Mauritania said Wednesday it would send soldiers to the United Nations peacekeeping force charged with ensuring security after elections in conflict-scarred Mali -- but only to areas near their shared border.
The MINUSMA force has replaced an African military mission which had been supporting French soldiers who entered Mali in January to halt an Islamist advance and to help the government re-establish its authority over the vast country.
Mauritania has promised to provide up to 1,800 soldiers to the mission, which is made up of around 6,300 mostly African troops.

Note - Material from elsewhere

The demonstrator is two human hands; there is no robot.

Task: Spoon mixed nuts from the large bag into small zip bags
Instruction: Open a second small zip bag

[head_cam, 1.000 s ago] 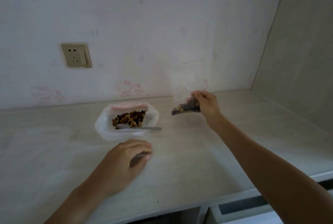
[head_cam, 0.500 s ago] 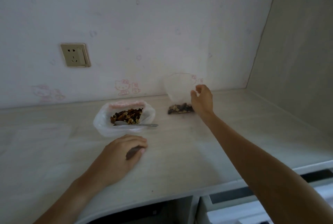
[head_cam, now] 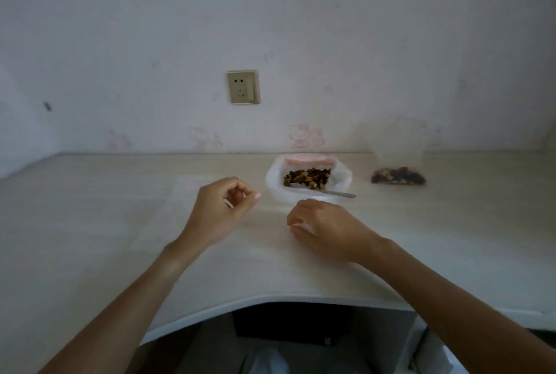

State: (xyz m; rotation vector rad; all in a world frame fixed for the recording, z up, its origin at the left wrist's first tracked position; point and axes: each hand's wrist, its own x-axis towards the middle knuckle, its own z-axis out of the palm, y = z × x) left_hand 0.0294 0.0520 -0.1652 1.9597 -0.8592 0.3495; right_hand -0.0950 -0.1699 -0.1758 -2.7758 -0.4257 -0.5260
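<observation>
The large white bag (head_cam: 275,185) lies open on the desk with mixed nuts (head_cam: 307,176) inside. A metal spoon (head_cam: 332,193) rests in it, handle pointing right. To its right, a filled small zip bag (head_cam: 397,176) leans against the wall, untouched. In front of the large bag, my left hand (head_cam: 224,208) and my right hand (head_cam: 323,230) hover close together with fingers curled. Each pinches an edge of a clear empty small zip bag, which is barely visible: a pink strip (head_cam: 228,203) shows at the left fingertips and a pale edge (head_cam: 298,225) under the right ones.
The pale wooden desk (head_cam: 120,208) runs along a wall with a power socket (head_cam: 243,87). Its curved front edge (head_cam: 270,298) lies near my body. A side panel stands at the far right.
My right hand let go of the filled small bag at the wall and came back to the middle. My left hand lifted off the desk. Both now pinch a clear bag. The view swung left.
</observation>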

Mauritania's contribution will be part of a planned doubling in the size of MINUSMA by the end of the year but Nouakchott says "technical details" have delayed the deployment.
"We have set our conditions: our contribution will be the deployment of our forces to the border areas... and not other parts of Mali," Mauritanian President Mohamed Ould Abdel Aziz told a "meet the public" event in the southeastern town of Nema.

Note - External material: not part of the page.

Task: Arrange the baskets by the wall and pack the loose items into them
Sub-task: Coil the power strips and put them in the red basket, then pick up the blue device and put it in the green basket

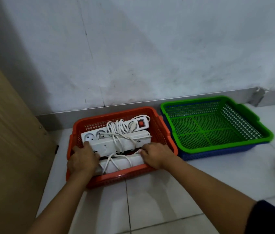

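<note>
White floor tiles (158,196) run up to a scuffed wall (133,48), where the orange basket (164,132) and the green basket (251,122), nested in a blue one (218,153), already sit side by side. Both hands, left hand (81,160) and right hand (157,155), press on white power strips (116,141) lying in the orange basket, each grip curled on one. The green basket is empty, so packing seems partway.

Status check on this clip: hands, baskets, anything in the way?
Both hands in orange basket: left hand and right hand on white power strips. Green basket empty, nested in blue basket. Nothing obstructing.
</note>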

The proviso goes against the wishes of the Malian government, which has requested that the Mauritanian soldiers be deployed to its borders with Niger and Burkina Faso, a Mauritanian government source told AFP.
"We are ready to participate in MINUSMA if these conditions are accepted," Abdel Aziz added.
Former prime minister Ibrahim Boubacar Keita was named Mali's new president after his rival conceded defeat Monday in nationwide polls.
He is tasked with leading the country's recovery from turmoil following a military coup and an Islamist offensive which was repelled by the French intervention.